● **Items from a dataset**
★ ★ ★ ★ ★
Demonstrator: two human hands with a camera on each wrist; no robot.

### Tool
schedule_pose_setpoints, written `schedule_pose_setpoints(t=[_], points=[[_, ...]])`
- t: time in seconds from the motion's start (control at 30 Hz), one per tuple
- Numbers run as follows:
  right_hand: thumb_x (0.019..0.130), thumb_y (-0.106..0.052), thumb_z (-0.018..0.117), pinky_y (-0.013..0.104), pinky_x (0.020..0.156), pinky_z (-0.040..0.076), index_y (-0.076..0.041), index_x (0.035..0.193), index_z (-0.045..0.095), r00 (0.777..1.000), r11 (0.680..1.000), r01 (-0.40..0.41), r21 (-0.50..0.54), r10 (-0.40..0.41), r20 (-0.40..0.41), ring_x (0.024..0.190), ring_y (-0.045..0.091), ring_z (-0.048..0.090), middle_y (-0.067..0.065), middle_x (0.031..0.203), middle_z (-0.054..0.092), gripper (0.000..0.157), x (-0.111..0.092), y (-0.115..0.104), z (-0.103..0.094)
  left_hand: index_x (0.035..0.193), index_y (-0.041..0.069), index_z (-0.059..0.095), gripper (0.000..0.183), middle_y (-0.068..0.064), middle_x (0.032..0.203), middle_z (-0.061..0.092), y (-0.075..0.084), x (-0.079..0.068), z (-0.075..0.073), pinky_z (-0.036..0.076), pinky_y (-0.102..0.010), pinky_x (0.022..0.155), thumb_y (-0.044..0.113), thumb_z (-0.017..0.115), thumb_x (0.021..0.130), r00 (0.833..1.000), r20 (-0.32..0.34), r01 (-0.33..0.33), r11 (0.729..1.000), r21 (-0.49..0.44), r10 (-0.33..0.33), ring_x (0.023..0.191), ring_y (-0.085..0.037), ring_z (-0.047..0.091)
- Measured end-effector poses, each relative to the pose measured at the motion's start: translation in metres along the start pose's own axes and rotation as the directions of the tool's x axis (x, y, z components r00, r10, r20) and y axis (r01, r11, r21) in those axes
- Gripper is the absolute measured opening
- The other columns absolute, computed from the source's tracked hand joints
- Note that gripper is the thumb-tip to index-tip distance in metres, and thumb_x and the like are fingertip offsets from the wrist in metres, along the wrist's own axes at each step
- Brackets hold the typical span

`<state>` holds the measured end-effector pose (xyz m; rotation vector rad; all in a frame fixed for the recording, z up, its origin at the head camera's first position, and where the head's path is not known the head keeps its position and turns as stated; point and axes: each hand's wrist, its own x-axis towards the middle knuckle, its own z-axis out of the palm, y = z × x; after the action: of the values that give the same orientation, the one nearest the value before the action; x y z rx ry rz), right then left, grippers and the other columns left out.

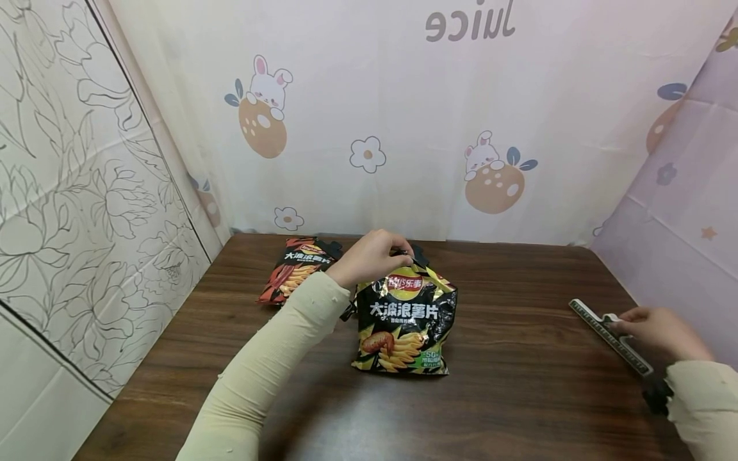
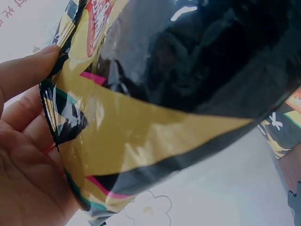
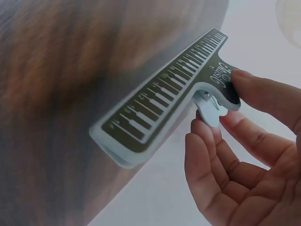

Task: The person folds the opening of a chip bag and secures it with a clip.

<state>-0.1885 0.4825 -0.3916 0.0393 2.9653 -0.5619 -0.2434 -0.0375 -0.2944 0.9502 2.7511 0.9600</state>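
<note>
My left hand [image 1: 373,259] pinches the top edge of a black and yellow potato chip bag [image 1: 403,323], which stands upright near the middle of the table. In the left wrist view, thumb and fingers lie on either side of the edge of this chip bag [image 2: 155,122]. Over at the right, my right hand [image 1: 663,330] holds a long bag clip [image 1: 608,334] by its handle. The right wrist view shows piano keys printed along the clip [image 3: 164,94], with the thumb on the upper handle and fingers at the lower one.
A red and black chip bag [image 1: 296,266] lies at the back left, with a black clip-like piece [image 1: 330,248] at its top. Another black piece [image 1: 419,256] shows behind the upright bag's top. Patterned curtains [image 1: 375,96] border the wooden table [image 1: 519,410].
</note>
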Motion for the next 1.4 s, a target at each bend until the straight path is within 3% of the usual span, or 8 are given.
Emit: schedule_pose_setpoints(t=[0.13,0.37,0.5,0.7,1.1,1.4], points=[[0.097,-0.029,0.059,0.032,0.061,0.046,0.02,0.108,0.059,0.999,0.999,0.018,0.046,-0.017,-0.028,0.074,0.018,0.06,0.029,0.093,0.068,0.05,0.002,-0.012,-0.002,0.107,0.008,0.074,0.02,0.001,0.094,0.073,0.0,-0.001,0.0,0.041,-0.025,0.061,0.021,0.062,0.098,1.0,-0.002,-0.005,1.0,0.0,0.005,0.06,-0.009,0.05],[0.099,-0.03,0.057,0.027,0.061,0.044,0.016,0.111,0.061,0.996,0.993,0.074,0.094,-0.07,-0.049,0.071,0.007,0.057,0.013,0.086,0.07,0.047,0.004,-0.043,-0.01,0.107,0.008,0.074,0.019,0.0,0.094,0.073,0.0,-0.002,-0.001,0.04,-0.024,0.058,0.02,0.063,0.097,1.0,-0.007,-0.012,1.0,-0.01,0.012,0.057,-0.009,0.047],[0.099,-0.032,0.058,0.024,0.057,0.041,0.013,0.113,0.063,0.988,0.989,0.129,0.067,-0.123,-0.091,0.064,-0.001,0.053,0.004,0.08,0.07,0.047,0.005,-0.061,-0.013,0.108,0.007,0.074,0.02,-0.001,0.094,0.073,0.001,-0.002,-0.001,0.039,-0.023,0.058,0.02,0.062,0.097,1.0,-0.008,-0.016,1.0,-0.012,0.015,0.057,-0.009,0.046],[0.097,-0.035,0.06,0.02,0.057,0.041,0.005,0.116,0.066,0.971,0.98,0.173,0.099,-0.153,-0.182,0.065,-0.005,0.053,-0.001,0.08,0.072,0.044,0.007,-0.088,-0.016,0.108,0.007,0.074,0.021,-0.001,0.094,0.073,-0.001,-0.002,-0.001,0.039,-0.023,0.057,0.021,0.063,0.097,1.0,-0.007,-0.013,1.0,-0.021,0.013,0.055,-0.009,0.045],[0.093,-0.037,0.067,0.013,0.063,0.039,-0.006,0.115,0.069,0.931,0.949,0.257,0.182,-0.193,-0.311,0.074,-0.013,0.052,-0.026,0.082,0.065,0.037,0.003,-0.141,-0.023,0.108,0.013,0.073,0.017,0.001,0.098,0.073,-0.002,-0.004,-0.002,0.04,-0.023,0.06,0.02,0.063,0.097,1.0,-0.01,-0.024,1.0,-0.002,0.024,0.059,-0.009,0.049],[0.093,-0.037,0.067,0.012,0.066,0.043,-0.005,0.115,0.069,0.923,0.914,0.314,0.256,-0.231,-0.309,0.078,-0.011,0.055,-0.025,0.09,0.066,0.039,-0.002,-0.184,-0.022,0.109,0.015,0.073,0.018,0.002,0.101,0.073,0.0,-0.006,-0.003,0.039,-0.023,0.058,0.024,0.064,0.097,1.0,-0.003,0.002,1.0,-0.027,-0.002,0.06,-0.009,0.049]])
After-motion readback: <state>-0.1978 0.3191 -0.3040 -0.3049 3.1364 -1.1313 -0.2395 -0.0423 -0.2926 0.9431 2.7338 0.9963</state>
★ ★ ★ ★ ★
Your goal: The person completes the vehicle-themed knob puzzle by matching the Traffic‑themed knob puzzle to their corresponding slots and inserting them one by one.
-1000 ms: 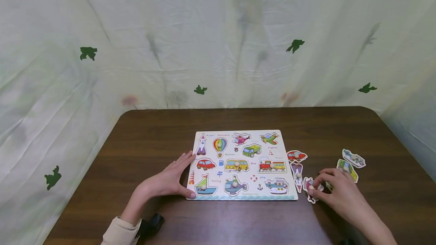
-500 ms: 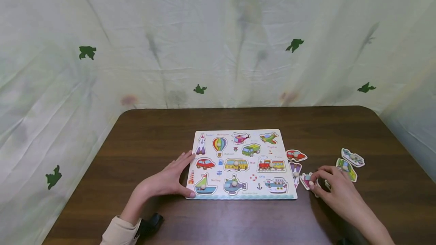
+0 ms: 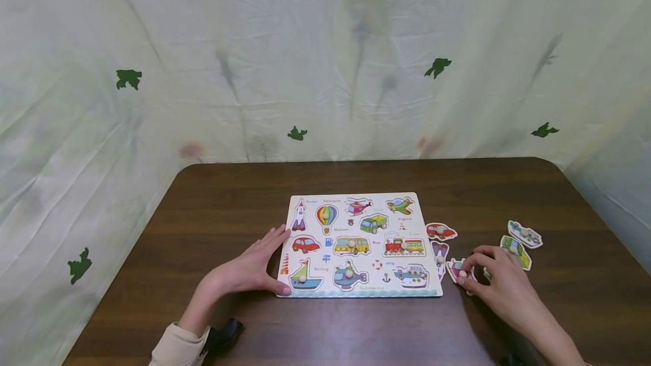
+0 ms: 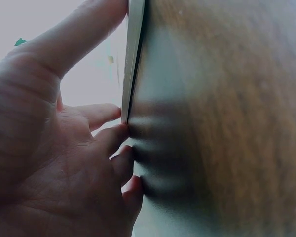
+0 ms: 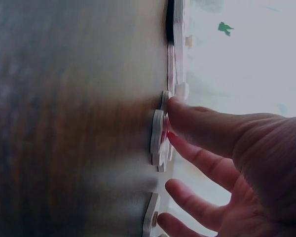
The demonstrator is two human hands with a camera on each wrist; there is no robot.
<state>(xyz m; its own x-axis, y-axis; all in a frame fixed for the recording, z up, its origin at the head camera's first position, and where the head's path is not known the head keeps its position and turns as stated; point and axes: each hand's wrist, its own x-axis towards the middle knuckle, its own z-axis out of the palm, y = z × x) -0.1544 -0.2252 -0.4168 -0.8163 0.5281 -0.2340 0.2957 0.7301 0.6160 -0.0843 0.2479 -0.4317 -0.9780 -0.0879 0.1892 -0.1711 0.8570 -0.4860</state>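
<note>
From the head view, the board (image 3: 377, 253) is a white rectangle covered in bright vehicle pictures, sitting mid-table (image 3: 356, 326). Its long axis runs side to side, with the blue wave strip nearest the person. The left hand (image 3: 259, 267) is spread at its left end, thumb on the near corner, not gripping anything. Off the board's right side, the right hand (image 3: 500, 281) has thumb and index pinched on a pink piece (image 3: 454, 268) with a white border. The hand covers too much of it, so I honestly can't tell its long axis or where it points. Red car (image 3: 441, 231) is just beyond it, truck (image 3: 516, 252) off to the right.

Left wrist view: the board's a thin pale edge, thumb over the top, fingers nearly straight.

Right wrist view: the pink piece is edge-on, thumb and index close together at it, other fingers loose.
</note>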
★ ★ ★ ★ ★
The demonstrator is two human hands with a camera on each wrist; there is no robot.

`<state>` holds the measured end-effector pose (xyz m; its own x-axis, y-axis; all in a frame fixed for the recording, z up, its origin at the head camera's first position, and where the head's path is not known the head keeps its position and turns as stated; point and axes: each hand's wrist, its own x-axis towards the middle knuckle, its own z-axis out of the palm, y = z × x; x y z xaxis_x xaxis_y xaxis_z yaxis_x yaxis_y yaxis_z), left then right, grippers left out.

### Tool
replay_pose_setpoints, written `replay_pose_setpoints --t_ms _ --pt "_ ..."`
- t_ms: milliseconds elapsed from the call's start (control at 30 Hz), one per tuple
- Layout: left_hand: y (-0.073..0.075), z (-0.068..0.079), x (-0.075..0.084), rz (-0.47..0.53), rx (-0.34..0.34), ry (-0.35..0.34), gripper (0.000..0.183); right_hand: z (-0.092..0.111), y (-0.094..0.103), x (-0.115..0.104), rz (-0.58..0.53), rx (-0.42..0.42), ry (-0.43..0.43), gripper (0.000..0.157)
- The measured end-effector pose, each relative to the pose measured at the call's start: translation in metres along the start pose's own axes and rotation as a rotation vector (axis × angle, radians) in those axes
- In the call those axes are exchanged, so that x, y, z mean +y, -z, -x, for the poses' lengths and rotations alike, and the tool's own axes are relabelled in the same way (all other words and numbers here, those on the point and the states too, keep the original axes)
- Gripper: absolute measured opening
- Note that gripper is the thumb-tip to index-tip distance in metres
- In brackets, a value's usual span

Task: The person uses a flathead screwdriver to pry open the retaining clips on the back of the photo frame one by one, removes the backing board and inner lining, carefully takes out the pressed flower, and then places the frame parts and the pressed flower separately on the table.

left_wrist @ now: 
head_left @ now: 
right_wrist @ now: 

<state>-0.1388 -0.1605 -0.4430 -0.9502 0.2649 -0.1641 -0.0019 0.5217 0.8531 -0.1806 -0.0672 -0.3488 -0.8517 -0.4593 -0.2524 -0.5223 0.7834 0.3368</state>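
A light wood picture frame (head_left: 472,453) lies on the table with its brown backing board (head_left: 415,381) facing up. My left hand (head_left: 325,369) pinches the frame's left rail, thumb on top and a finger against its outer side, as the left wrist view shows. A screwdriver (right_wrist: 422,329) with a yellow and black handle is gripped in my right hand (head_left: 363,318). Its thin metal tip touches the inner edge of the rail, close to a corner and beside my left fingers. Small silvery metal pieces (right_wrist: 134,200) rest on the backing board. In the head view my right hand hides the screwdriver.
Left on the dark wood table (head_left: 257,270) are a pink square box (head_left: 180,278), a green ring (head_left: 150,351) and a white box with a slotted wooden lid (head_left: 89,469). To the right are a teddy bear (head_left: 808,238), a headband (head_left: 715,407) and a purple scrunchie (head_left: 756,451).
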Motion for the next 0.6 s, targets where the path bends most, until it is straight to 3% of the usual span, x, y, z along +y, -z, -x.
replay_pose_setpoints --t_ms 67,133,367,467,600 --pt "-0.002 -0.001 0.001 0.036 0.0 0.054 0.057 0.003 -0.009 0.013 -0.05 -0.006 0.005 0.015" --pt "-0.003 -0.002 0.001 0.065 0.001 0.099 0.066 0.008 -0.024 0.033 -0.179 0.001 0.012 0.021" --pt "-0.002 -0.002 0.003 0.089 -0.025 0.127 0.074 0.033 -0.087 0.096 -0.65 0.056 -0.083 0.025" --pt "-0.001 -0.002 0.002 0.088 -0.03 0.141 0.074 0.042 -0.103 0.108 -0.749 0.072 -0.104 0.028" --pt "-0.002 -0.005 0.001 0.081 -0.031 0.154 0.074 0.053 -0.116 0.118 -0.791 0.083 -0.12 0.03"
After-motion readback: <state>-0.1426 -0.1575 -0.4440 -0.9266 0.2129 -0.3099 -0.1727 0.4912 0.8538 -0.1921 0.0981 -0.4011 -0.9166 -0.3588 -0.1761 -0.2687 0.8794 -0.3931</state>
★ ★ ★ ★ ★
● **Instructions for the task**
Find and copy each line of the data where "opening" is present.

● **Response box**
- Gripper is the absolute measured opening
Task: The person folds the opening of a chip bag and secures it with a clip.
- Gripper: absolute measured opening

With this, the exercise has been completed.